At this stage, the symmetric second Piola–Kirchhoff stress tensor can be written describing the equilibrium stress response of the material:

$$\begin{aligned} \mathbf {S}^{\infty }=\mathbf {S}_\mathrm{dil}^{\infty }+\mathbf {S}_\mathrm{m}^{\infty }+\mathbf {S}_\mathrm{f}^{\infty }. \end{aligned}$$
(9)

The three contributions to the constitutive model, \(\mathbf {S}^{\infty }_\mathrm{dil}\), \(\mathbf {S}^{\infty }_\mathrm{m}\) and \(\mathbf {S}^{\infty }_\mathrm{f}\), describe the dilation, and the isotropic and anisotropic distortion responses of the matrix and fibres, respectively.
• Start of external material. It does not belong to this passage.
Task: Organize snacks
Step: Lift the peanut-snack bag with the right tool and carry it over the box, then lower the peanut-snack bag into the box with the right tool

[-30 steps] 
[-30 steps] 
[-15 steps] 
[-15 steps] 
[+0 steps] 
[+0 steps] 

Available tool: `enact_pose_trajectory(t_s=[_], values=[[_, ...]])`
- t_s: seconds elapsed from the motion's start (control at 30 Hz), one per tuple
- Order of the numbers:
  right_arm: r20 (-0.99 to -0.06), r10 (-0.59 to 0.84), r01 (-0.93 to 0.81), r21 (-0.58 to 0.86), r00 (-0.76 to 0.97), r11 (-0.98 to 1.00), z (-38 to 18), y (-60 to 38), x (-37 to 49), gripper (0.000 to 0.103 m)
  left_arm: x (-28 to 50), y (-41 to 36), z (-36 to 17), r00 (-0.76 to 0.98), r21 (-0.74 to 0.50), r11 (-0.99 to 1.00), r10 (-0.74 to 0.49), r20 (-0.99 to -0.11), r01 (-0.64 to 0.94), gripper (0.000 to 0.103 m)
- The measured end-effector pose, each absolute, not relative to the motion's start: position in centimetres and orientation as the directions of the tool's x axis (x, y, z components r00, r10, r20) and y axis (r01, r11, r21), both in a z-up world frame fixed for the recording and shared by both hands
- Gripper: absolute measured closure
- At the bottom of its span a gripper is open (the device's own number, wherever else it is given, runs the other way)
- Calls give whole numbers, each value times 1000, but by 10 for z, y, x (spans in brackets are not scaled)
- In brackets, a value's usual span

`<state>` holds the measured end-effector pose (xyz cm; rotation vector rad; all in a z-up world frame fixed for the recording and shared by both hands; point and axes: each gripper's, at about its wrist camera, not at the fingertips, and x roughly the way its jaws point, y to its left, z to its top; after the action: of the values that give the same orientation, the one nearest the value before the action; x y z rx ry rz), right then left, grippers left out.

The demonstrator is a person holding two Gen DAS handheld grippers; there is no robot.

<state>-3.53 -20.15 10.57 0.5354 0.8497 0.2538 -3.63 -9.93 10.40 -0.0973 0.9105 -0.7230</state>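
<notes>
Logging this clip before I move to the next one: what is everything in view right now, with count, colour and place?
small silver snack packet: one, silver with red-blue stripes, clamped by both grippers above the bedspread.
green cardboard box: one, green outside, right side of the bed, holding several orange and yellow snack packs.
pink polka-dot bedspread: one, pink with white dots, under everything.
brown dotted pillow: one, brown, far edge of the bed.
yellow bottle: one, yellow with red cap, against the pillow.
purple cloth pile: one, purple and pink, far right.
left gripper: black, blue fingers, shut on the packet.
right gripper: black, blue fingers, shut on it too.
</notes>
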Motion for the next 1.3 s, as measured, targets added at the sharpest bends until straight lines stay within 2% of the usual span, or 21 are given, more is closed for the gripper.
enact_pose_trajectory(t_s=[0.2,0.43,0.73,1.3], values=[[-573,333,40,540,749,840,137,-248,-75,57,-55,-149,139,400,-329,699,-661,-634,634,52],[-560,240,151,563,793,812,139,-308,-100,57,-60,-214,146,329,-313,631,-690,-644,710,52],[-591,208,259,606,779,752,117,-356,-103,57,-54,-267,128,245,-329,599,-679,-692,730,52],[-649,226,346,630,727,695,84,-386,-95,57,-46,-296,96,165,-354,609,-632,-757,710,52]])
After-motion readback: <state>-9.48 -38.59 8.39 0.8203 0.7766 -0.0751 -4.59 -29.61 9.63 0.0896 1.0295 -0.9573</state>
These are given by:

$$\begin{aligned} \mathbf {S}^{\infty }_\mathrm{dil}=2\frac{\partial U^\infty }{\partial \mathbf {C}}, \,\, \mathbf {S}^{\infty }_\mathrm{m}=2\frac{\partial \bar{\psi }^\infty _\mathrm{m}}{\partial \mathbf {C}}, \,\, \mathbf {S}^{\infty }_\mathrm{f}=2\frac{\partial \bar{\psi }^\infty _\mathrm{f}}{\partial \mathbf {C}} \end{aligned}$$
(10)

From Holzapfel and Gasser (2001) the rate dependency is expressed as an additional component to the constitutive equation at time \(t_{n+1}\) and an adaptation of the stress function is required where the non-equilibrium stresses, \(\mathbf {Q}_\alpha =J^{-2/3}\mathbb {P}:\hat{\mathbf {Q}}_\alpha \) where the fourth-order projection tensor, \(\mathbb {P}\), is given by:

$$\begin{aligned}&\mathbb {P}=\mathbb {I}-\mathbf {C}^{-1}\otimes \left( \mathbf {C}/3\right) , \,\,\,\, \mathbb {I}_{IJKL}= \Big (\delta _{IK}\delta _{JL}+\delta _{IJ}\delta _{KL}\Big )/2 \nonumber \\\end{aligned}$$
(11)
$$\begin{aligned}&\hat{\mathbf {Q}}_\alpha =2\frac{\partial \bar{\psi }_{f \, \alpha }\left[ \bar{\mathbf {C}}, \mathbf {A}, \mathbf {B} \right] }{\partial \bar{\mathbf {C}}} \end{aligned}$$
(12)

The internal dissipation is defined as: \({\varvec{\mathcal {D}}}_\mathrm{int} =\sum _{\alpha =1}^m \mathbf {Q}_\alpha : \dot{\bar{\varGamma }}_\alpha / 2 \ge 0\). As the dissipation vanishes at equilibrium \(\left( t\rightarrow \infty \right) \)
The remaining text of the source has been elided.